Ideas, and Why They Don’t Matter
Some ideas come slowly. For example, I’ve noticed that when you seem someone jogging ahead of you in a day-glo vest with reflective tape and a headband with blinking red LEDs it’s absolutely going to be an old person. For a long time I wondered why getting old turns you into the sort of person who’s so afraid of the world they think a car is going to run them down on the sidewalk due to a lack of visibility.
Eventually, just sort of out of the blue, it occurred to me that maybe my logic was backwards.
Other ideas come quickly.
Whether they come fast or slow, it’s really how far you can take them. See, that great idea you just had? Someone else has had it. Several someones. Lots and lots of people.
A Brief Simplistic Look at Literature Through History
In many respects, literature is chained to the same Hero Cycle that Gilgamesh and the Ramayana started on. Disney movies are almost exclusively adaptations of either German folk tales or Shakespearean plays. For that matter, most of the basic lessons and themes from our stories were covered by some guy on a Greek island named Aesop, roughly 2500 years ago. Even assuming he was a real person, he probably didn’t invent most of the basic material.
What’s more, stories go back a long, long, way. We’ve found Homer’s Troy. Studies of the spoken stories of Aboriginal Australians have revealed that they accurately reflect the geography of the regions they currently live. . . before the end of the last Ice Age. See, these stories are not something we invented, they’re something that evolved right long with us. Like us and our technology, there has been a steady accretion of complexity and nuance over time, but it’s like building a pyramid; you’re just through more rocks or dirt on something that was already there.
Genetics and Evolution 101
You throw two parents together, and you get a mix of their genes. Each of them has two copies of each gene, you get one copy from each parent.

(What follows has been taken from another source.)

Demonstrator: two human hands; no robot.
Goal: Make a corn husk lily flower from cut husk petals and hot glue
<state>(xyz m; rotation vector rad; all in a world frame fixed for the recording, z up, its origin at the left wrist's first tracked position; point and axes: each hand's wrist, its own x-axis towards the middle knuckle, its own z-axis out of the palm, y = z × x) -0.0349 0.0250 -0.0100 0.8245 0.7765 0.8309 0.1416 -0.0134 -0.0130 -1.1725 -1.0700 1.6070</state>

You are literally half of each of your parents, blended together randomly. All the variability in us as people comes from which particular genes dominate (and how much) when the roughly 30,000 genes your parents have come together. It’s called recombination, and it does interesting things, as you can see:
There are two elements we look at when we’re delving into basic genetics. Phenotype and Genotype. Now, this is important: We each carry two copies of every gene, but sometimes only one copy is expressed. Genotype looks at what’s actually there in DNA, phenotype only cares what shows up. This is why two brown-haired parents can pop out a red-headed hellion without warning. Phenotypically, they were brown-haired, but genotypically they both carried the genes for red hair and brown. Now they have a child whose phenotypically and genotypically a redhead.
Now here’s the interesting bit. Over generations, there are occasionally mutations and changes. Fairly often, in fact, although most of them simply don’t matter or change anything, and most the ones that do change things kill you. But some don’t, and that’s why we evolve. However, keep in mind, we’re changing 1/30,000 of genes in these cases.
Why This Matters to You as a Writer
So what, right? This all very interesting, but what impact does it have on writing?
Because writing works the exact same way. Not even in metaphor, but actually evolves in an analogous fashion (with the obvious divergence in that a story can have as many parents as it likes). You’re not making big changes. You’re recombining preexisting elements into something unique, but made out of the pieces that already existed. The genotype is going to look a lot like all its relatives. . . who are conveniently grouped together on bookshelves by section in most places, but it can have some fairly unique phenotypes. Maybe, if you get lucky, you can introduce a new mutation in there, and it won’t kill your story, and people will like it, and it will get handed down to future generations.
This is also a handy way to look at plagiarism. Of course your writing is going to look a bit like closely related stories, because they’re siblings of a sort, but if your story looks too much like one of its siblings there may just be a problem.
Ideas don’t matter, though. Not really, it’s about the execution. In writing, the ideas are like sex: they’re the easy part, and practically everybody has it. It’s taking those ideas and laboring to create something that can exist on its own, and live on past you, that really matters.